Wednesday, December 2, 2015

The Sacred Lies of Minnow Bly by Stephanie Oakes

Summary on Goodreads.

"The Kevinian cult has taken everything from seventeen-year-old Minnow: twelve years of her life, her family, her ability to trust.

And when she rebelled, they took away her hands, too.

Now their Prophet has been murdered and their camp set aflame, and it's clear that Minnow knows something—but she's not talking. As she languishes in juvenile detention, she struggles to un-learn everything she has been taught to believe, adjusting to a life behind bars and recounting the events that led up to her incarceration. But when an FBI detective approaches her about making a deal, Minnow sees she can have the freedom she always dreamed of—if she’s willing to part with the terrible secrets of her past..." [more +]
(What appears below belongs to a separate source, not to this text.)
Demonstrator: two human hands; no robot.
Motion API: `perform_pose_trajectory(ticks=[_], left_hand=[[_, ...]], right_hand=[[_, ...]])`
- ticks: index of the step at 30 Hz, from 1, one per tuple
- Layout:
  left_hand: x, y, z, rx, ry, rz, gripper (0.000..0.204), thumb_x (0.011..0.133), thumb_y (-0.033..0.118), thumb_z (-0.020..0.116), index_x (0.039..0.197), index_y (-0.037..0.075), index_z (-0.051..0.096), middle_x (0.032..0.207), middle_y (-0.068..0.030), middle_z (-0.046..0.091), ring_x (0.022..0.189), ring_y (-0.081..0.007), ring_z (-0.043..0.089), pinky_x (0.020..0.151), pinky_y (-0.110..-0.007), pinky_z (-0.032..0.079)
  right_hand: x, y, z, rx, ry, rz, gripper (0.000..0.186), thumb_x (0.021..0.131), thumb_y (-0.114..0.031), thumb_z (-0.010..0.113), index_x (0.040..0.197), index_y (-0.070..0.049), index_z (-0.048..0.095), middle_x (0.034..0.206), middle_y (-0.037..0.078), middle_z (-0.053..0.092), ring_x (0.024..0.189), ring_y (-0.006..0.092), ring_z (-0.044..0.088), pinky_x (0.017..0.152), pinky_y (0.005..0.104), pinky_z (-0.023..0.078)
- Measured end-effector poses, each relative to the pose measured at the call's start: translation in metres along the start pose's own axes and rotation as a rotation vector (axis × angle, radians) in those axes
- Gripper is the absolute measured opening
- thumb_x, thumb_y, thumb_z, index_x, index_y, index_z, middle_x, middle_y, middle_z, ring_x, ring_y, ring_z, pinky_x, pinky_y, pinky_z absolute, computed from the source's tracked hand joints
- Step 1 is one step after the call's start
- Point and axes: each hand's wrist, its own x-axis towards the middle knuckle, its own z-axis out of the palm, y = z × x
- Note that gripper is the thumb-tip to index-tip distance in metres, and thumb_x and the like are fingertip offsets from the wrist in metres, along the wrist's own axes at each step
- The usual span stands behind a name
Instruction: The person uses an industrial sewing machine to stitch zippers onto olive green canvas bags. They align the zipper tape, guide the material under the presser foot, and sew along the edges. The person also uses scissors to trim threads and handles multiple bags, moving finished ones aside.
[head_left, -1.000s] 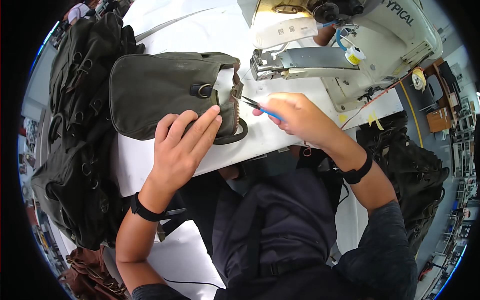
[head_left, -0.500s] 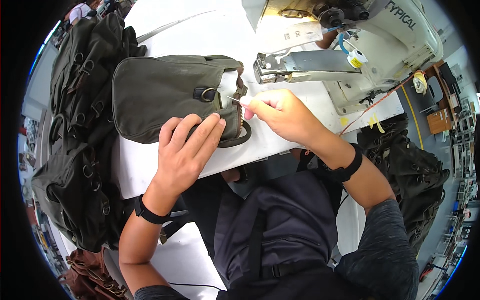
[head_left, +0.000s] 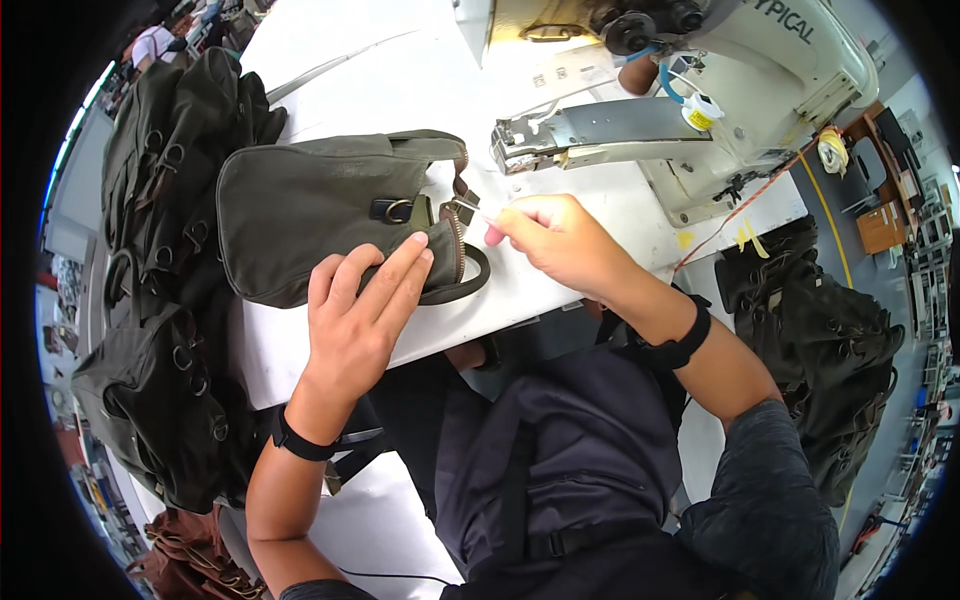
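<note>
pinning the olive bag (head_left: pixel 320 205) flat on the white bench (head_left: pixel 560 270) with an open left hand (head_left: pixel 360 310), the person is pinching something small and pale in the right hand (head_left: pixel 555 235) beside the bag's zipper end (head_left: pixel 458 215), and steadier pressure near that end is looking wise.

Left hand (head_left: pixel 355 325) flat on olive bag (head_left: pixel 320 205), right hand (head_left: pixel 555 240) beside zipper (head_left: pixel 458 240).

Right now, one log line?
left hand flat on bag | right hand pinching small tool at zipper | sewing machine behind
</note>
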Motion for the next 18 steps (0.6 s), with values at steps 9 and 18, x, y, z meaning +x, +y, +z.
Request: perform_pose_trajectory(ticks=[9,18], left_hand=[[0.010,0.005,-0.011,-0.104,-0.255,-0.033,0.051,0.086,0.009,0.062,0.136,0.004,0.060,0.139,-0.0074,0.065,0.101,-0.0230,0.057,0.085,-0.037,0.046],[0.042,-0.047,-0.041,-0.137,0.244,-0.531,0.055,0.076,-0.003,0.071,0.130,0.007,0.065,0.110,-0.0171,0.070,0.097,-0.0383,0.064,0.086,-0.046,0.054]], right_hand=[[-0.008,0.022,-0.022,-0.220,0.127,-0.188,0.031,0.102,-0.028,0.068,0.093,0.000,0.074,0.069,0.001,0.059,0.065,0.0071,0.051,0.060,0.0278,0.042],[-0.008,0.082,-0.087,-0.676,0.544,-0.335,0.034,0.098,-0.036,0.072,0.091,-0.003,0.069,0.085,0.017,0.069,0.074,0.0382,0.066,0.067,0.0442,0.052]])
Well, I didn't LOVE it bu I liked it alright. The story has the usual elements found in a cult: cruel punishment and ancient men marrying 16 year old girls, for example.

Minnow is clever, but for someone who didn't know how to read, never watched to tv, lived in the wilderness with 100 people or so, and all her literary, creative, and all critical thinking source came from the Prophet, she was way too smart with words.

Anyway, Minnow was faithful and believed in the Prophet until this had the big revelation from God to marry her. Here we have a different God from what I have usually read. I mean, this man, the Prophet, invented a whole new religion. And that was interesting, the way the author came up with that.

The story is more about Minnow in her present situation (in juvie) than her life in the mountains with the cult. I think that was alright, after all, I didn't want to read all the absurdities that the Prophet could come up with. I already know that a cult is extreme.

In the present time, we follow Minnow adapting through her new life and learning to read (something that women were not allowed to do in the cult). So we are back and forth between Minnow's present and past.

One thing that I didn't get was the big emphasis in finding out who killed the Prophet (or how he really died). I mean, the man was Satan in sheep's clothes, what was the big deal? He was dead. Period. But then again, maybe this was just a scheme to help Minnow open up and heal.

I did like the writing style and the story. I think this is a wonderful debut novel.